What lines in the data below mention the string "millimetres"? Copy them out.

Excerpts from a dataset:
#####

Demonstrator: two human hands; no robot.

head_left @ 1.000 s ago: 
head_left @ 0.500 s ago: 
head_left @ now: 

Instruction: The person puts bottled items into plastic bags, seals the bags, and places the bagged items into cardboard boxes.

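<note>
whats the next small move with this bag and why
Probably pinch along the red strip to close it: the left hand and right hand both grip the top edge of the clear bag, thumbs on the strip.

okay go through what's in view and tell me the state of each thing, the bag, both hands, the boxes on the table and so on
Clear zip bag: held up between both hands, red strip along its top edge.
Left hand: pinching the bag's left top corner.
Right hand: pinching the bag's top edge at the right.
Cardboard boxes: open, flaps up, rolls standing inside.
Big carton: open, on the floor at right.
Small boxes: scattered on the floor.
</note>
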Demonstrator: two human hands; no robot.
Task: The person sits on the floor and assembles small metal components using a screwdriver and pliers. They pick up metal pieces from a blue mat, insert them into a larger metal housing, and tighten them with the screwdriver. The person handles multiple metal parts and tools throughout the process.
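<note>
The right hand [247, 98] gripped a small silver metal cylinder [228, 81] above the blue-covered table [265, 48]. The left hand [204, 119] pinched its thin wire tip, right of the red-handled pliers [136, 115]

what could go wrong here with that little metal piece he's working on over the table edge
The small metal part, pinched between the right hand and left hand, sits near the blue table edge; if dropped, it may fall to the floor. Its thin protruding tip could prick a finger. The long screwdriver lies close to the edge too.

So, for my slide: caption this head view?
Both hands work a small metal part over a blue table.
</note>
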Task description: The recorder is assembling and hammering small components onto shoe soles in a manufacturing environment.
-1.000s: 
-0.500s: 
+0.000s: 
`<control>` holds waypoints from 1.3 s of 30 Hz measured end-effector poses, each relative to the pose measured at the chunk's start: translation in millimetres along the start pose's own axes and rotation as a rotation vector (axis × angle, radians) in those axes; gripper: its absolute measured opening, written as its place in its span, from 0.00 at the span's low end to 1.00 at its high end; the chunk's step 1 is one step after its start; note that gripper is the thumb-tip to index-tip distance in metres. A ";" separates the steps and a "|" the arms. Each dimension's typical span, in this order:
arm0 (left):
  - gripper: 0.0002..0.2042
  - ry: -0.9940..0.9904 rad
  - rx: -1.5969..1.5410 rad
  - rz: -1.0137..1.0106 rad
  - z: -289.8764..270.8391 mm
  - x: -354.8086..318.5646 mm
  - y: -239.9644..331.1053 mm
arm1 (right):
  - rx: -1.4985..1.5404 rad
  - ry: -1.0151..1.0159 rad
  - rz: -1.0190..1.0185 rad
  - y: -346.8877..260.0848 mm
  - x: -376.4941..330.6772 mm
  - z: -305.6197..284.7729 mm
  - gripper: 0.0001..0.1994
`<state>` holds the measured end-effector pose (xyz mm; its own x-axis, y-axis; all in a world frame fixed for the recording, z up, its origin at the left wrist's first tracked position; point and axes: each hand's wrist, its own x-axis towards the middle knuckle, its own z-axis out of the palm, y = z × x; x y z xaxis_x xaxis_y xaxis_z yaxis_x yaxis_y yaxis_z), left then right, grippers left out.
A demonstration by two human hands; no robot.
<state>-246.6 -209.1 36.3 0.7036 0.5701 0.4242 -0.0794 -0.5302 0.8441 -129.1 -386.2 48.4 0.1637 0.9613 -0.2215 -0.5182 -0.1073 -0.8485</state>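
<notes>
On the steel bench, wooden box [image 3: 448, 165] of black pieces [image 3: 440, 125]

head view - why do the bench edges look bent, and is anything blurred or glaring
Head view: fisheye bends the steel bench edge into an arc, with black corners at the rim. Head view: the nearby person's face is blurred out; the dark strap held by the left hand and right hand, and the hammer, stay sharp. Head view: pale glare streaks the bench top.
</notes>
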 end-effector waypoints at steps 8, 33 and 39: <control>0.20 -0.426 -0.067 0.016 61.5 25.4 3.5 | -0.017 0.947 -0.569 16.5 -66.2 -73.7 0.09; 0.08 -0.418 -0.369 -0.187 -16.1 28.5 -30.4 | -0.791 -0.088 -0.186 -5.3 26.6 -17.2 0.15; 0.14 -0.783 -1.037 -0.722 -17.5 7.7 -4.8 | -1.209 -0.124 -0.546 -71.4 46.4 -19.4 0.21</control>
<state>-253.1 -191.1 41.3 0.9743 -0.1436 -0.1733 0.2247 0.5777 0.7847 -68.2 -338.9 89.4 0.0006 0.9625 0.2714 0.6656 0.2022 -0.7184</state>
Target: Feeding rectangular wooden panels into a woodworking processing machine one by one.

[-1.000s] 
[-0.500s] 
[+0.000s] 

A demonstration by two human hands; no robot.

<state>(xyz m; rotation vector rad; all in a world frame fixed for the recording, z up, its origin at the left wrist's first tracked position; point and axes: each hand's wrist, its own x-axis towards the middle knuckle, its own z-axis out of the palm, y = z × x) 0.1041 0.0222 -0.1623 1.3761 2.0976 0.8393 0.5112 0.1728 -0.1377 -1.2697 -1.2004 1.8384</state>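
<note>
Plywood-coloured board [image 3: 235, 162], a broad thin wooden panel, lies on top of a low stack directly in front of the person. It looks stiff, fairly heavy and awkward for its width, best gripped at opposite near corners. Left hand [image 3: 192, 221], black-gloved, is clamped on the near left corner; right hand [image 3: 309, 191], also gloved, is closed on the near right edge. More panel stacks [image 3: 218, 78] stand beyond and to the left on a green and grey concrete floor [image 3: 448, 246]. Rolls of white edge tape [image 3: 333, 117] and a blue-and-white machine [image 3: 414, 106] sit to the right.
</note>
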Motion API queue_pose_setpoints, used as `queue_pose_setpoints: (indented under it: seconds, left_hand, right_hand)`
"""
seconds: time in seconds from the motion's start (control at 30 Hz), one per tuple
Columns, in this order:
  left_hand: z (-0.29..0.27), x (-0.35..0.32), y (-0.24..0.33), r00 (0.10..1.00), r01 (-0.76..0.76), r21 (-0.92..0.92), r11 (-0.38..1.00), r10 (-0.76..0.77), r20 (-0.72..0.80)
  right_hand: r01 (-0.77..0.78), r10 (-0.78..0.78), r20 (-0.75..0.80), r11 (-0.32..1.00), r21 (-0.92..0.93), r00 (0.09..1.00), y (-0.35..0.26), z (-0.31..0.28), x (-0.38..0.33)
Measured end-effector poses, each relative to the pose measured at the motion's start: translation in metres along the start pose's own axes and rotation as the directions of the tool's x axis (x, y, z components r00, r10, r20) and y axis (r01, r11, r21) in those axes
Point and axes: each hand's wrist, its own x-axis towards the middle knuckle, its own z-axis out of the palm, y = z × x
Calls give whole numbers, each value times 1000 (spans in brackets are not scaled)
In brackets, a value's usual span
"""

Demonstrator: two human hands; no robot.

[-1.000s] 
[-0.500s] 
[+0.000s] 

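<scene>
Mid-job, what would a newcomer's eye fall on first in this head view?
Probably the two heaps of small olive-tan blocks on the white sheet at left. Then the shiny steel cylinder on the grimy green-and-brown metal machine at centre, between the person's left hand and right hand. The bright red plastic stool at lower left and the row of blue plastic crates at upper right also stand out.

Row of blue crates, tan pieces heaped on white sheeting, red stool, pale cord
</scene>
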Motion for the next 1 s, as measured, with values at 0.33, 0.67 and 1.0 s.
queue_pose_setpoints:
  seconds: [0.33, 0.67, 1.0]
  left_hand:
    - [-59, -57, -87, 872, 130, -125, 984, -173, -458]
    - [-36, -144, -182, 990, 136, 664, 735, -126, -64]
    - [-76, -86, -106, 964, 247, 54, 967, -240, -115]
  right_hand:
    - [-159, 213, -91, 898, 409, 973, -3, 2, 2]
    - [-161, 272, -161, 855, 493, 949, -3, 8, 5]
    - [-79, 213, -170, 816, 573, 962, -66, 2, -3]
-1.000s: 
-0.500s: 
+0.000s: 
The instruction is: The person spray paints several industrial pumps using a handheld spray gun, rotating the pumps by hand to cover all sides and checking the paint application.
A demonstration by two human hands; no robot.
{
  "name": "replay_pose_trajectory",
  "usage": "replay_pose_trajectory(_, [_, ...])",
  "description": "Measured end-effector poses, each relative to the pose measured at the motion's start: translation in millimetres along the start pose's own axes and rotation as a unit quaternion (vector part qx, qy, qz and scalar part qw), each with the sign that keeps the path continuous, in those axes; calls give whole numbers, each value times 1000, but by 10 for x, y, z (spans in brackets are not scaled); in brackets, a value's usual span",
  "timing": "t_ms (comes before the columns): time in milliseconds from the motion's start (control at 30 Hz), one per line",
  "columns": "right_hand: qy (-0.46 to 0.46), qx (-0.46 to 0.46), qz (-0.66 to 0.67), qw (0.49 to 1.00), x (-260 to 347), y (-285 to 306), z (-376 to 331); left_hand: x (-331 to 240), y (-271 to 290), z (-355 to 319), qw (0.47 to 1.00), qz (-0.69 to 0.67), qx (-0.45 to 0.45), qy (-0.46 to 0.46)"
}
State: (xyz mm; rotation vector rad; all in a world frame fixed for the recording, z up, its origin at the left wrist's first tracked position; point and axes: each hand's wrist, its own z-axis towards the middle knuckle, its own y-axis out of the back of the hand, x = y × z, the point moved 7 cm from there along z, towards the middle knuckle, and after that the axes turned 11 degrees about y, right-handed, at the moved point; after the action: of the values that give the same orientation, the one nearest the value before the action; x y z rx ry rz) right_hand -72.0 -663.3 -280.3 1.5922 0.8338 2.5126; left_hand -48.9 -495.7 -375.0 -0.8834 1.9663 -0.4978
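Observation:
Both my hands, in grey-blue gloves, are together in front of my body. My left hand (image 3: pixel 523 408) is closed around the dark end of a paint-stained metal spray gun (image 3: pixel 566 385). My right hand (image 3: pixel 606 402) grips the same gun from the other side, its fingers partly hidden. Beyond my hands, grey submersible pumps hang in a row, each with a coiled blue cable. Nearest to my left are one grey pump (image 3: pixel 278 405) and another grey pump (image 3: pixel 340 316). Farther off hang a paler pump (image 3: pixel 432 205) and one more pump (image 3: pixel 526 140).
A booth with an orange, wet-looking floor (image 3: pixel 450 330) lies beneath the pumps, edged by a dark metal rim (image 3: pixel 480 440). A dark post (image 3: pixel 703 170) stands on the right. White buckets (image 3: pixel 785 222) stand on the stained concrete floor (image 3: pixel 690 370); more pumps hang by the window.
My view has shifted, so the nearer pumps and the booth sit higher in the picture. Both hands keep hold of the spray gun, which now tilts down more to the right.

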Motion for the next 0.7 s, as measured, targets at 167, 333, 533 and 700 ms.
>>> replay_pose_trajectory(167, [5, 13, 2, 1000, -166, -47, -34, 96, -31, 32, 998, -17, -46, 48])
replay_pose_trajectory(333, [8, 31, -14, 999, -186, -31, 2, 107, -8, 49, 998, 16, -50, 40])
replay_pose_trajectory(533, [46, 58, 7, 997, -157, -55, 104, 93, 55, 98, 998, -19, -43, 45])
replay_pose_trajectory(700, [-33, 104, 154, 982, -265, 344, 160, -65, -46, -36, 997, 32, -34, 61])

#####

Exercise solution:
`<control>` holds waypoints from 1.3 s of 30 Hz measured end-effector poses, each relative to the pose measured at the chunk's start: translation in millimetres along the start pose's own axes and rotation as a rotation vector (axis × angle, radians) in those axes; gripper: its absolute measured opening, written as its place in its span, from 0.00 at the span's low end to 1.00 at its high end; the chunk's step 1 is one step after its start; note that gripper is the thumb-tip to index-tip distance in metres. A ";" separates the steps and a "|" the arms. Each dimension's typical span, in this order:
  "description": "Measured end-effector poses, each relative to the pose measured at the motion's start: translation in millimetres along the start pose's own axes and rotation as a unit quaternion (vector part qx, qy, qz and scalar part qw), each with the sign that keeps the path continuous, in those axes; calls give whole numbers, each value times 1000, but by 10 for x, y, z (spans in brackets are not scaled); in brackets, a value's usual span",

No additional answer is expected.